Juliet Gardiner : Hmmm... The thing that took a lot of time was to get the right wallpaper. I think one of the things is that both the furniture and wallpaper in the 1930s often weren't very good quality. Therefore people haven't valued it, unlike say Victorian. People have tended to chuck it out, so Lia Kramer, the Art Director, had to do a lot of trekking around to find the authentic stuff. The other important thing was the kitchen. Absolutely essential to get the things, like the scales, absolutely right. very key. The weirdest thing was probably the gas masks - we wanted to get them all their own mask, as was expected during the war that the Germans would use poison gas - in fact that never happened, but everyone was issued with a gas mask - a gasbubble for babies! It was possible to get them but they contain asbestos, so we couldn't let the family use them. They're considered to be dangerous nowadays. That was the weirdest thing I suppose. We could get them but we couldn't use them!

Chat Ed : Okay, last question folks!
eileen : How did the family respond to having a camera crew in their home? Surely this would have been as odd as the 1940s experience itself!

Juliet Gardiner : Well again - I think they found the experience so absorbing and that they had to work so hard, that really all their concentration and energy went on that. To a large extent they really weren't aware of the camera. When the air-raid went off, they'd completely forgotten that the cameras were there! The cameras were rolling day after day, and I just think their attention went on the challenges really. It was a relatively small crew - it's a small house, it wasn't like a huge panoply of things. I think they just really forgot all about them. They didn't know I was on the cabinet, but as the author of the book I found that filming or not, the family were exactly the same. They had videodiaries - and Lyn regarded it as a confidante... she used it the most, she used it to unburden her soul. I think they had a very different relationship with the camera than we might imagine.

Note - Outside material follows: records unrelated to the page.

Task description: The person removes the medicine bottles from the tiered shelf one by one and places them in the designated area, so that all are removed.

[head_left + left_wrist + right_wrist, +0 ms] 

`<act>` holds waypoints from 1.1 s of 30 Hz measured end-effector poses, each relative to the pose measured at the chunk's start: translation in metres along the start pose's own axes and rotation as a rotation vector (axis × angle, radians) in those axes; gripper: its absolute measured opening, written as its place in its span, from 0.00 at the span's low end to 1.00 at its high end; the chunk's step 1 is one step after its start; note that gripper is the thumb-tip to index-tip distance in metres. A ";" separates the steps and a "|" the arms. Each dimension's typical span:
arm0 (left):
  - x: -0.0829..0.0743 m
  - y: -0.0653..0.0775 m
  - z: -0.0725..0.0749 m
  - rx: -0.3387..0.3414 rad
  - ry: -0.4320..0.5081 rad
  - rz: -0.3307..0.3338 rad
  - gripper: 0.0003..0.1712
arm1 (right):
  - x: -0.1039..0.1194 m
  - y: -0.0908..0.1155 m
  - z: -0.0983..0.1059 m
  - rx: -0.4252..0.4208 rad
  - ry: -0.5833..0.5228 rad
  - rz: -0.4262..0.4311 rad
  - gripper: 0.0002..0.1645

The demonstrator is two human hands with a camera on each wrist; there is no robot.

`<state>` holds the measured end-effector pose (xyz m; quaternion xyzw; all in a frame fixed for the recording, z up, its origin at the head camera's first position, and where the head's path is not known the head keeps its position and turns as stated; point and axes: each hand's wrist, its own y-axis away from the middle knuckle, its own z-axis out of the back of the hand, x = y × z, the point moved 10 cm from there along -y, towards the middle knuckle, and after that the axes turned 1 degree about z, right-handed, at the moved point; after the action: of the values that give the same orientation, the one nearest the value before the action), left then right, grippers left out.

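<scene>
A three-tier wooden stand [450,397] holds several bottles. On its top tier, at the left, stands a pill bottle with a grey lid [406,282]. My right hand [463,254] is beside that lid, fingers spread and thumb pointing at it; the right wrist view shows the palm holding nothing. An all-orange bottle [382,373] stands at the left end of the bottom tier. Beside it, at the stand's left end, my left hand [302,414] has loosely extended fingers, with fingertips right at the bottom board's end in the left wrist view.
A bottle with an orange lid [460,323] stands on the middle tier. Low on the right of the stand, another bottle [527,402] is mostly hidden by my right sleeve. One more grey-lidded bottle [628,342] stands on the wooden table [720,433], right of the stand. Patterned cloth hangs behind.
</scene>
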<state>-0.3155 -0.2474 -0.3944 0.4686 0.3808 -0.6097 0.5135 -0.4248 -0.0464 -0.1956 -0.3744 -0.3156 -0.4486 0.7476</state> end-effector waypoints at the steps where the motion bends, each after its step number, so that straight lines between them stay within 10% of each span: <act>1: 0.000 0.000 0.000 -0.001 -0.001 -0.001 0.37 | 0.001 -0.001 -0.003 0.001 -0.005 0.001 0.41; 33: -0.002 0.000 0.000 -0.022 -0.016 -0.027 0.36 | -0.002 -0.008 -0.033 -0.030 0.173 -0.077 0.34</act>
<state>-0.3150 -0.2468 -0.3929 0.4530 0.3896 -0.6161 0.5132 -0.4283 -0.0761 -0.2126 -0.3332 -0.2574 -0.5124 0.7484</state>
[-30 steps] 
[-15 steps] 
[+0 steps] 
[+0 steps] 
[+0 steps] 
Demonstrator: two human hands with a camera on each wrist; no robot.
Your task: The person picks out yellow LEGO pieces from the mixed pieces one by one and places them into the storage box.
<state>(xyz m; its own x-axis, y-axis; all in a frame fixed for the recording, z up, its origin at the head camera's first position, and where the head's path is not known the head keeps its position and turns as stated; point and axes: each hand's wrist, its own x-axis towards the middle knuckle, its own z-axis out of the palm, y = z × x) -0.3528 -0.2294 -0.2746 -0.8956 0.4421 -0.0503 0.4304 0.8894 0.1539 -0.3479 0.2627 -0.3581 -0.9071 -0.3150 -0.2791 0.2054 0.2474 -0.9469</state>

Chat Ed : Sadly we've run out of time! Thanks so much Juliet for being here...

Juliet Gardiner : Thankyou Chat Ed!

Chat Ed : Juliet's book, the companion to the 1940s House series, is available in the C4 shop: http://www.channel4.com/shop

Juliet Gardiner : Thanks everyone - we'll meet again I hope! I very much hope you are enjoying the series and that it's either bringing back memories or telling a story you'd never thought about. We tend to know a lot about big events, but the day-to-day living I hope has interested you!